Não creia sejamos essências com movimento contínuo, espécies de perpetuum mobile, que isso ainda é apenas vã teoria científica da fecunda, mas pouco resistente da mente humana, nem aguarde pela reencarnação, que é certa, particularmente creio, como igualmente tenho fé de que com ela não se lhe darão privilégios senão novos compromissos a resgatar com vistas à renovação e aprimoramento; o Creador sabe o cerne de sua criatura. Nada é sem quê nem pra quê!

Então, devolvida a chance do diálogo aparteado, retome-o, que a nova ocasião não se dá nem se dará sem desígnio. Todavia o faça antes que leia ou seja lido num obituário, que aí outra será a Dimensão e o tema central poderá ser o tal amigo ou você, quiçá queixando-se – também creio – ao Divino, e Ele sorrindo-lhes lindamente, como o professor paciente que vê seu pupilo embaraçado ao segurar o lápis pela primeira vez!

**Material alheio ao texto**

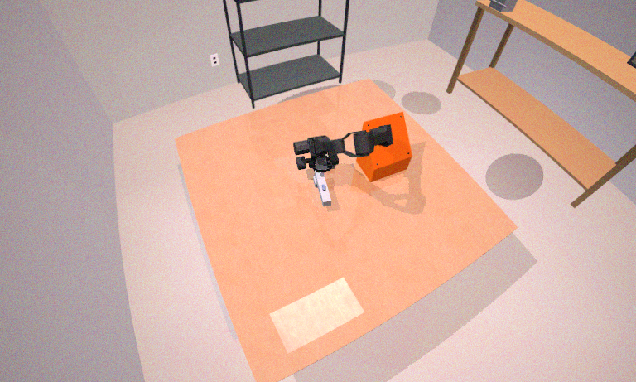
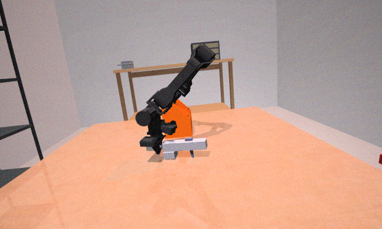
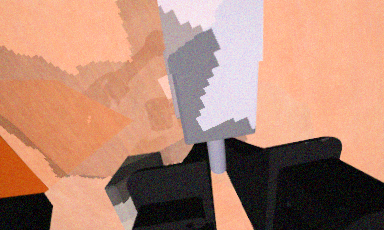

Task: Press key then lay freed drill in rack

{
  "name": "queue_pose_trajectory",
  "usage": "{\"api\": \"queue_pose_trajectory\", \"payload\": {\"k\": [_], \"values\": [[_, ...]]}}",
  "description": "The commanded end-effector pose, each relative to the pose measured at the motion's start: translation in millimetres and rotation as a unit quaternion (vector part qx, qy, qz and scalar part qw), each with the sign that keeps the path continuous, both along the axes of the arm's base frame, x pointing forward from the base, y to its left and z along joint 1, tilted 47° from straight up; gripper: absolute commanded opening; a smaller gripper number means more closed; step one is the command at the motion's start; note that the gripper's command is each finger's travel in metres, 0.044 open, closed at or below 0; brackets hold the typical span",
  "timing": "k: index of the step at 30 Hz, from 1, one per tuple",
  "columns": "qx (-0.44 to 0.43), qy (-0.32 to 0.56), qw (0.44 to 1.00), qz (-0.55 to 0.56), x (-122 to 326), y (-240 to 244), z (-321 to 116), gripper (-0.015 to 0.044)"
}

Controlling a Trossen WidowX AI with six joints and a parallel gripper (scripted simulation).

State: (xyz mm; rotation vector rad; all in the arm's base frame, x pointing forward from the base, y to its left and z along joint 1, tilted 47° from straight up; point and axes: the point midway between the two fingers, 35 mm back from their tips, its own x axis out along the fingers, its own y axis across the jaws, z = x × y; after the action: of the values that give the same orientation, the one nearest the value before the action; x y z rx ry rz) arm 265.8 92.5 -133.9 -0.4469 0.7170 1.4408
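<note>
Closing tight on the thin grey pin that sticks out of the near end of the drill [image 3: 220, 75], the gripper [image 3: 218, 190] has its two dark fingers nearly together, the pin pinched between them. In the wrist view the drill's pale grey body runs away from the fingers across the orange mat [image 3: 320, 65], with a darker shadow falling over its lower half.

From the side, the drill [image 2: 184, 144] lies level just above the mat, propped on a short grey block under its gripper end and a thin dark leg further along. A small blue key [image 2: 188, 138] sits on its top face, seen from above as a blue dot [image 1: 323, 187]. The gripper [image 2: 157, 146] meets the drill at its left end, wrist pointing steeply down, while the arm [image 2: 180, 83] slopes back up to the right.

Directly behind the drill stands the orange base block [image 2: 180, 119], close beside it. A pale rectangular patch [image 1: 316, 313] lies on the mat's near corner, well apart from the drill. Off the mat are a dark metal shelf unit [image 1: 286, 36] and a wooden bench [image 1: 553, 78] by the wall; whether either is the rack I cannot tell
</note>
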Motion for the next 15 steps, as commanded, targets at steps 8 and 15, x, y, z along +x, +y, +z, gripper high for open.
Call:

Imagens: by arquivo pessoal de jrb

terça-feira, 15 de março de 2011

TUDO A SEU TEMPO




Turn, Turn, TurnVire, vire, vire
To every thing (turn, turn, turn)
There is a season, turn, turn, turn,
And a time to every purpose under heaven
Para cada coisa (por sua vez, por sua vez, por sua vez)
há uma temporada, por sua vez, por sua vez, por sua vez
e um tempo para todo propósito debaixo do céu

A time to be born, a time to die
A time to plant, a time to reap
A time to kill, a time to heal
A time to laugh, a time to weep

Um tempo para nascer, de uma hora para morrer
um tempo para plantar, um tempo para tirar
um tempo para matar, um tempo para curar
um tempo para rir, um tempo para chorar

To everything (turn, turn, turn)
There is a season (turn, turn, turn)
And a time to every purpose under heaven
Para tudo (vire, vire, vire)
há uma temporada (por sua vez, por sua vez, por sua vez)
e um tempo para todo propósito debaixo do céu
A time to build up, a time to break down
A time to dance, a time to mourn
A time to cast away stones
A time to gather stones together
Um tempo para construir, um tempo para quebrar
um tempo para dançar, um tempo para lamentar
um tempo para jogar fora pedras
um tempo reunir pedras

To everything (turn, turn, turn)
There is a season (turn, turn, turn)
And a time to every purpose under heaven

Para tudo (vire, vire, vire)
há uma temporada (por sua vez, por sua vez, por sua vez)
e um tempo para todo propósito debaixo do céu
A time of love, a time of hate
A time of war, a time of peace
A time you may embrace
A time to refrain from embracing

Um tempo de amor, um tempo de odiar
um tempo de guerra, um tempo de paz
uma hora você pode abraçar
um tempo para abster-se abraçando

To everything (turn, turn, turn)
There is a season (turn, turn, turn)
And a time to every purpose under heaven

Para tudo (vire, vire, vire)
há uma temporada (por sua vez, por sua vez, por sua vez)
e um tempo para todo propósito debaixo do céu
A time to gain, a time to lose
A time to rend, a time to sew
A time to love, a time to hate
A time for peace, I swear it's not too late

Um tempo para ganhar, perder
um tempo de rasgar, um tempo de costurar
um tempo de amar, um tempo de odiar
um tempo para a paz, eu juro que não é demasiado tarde.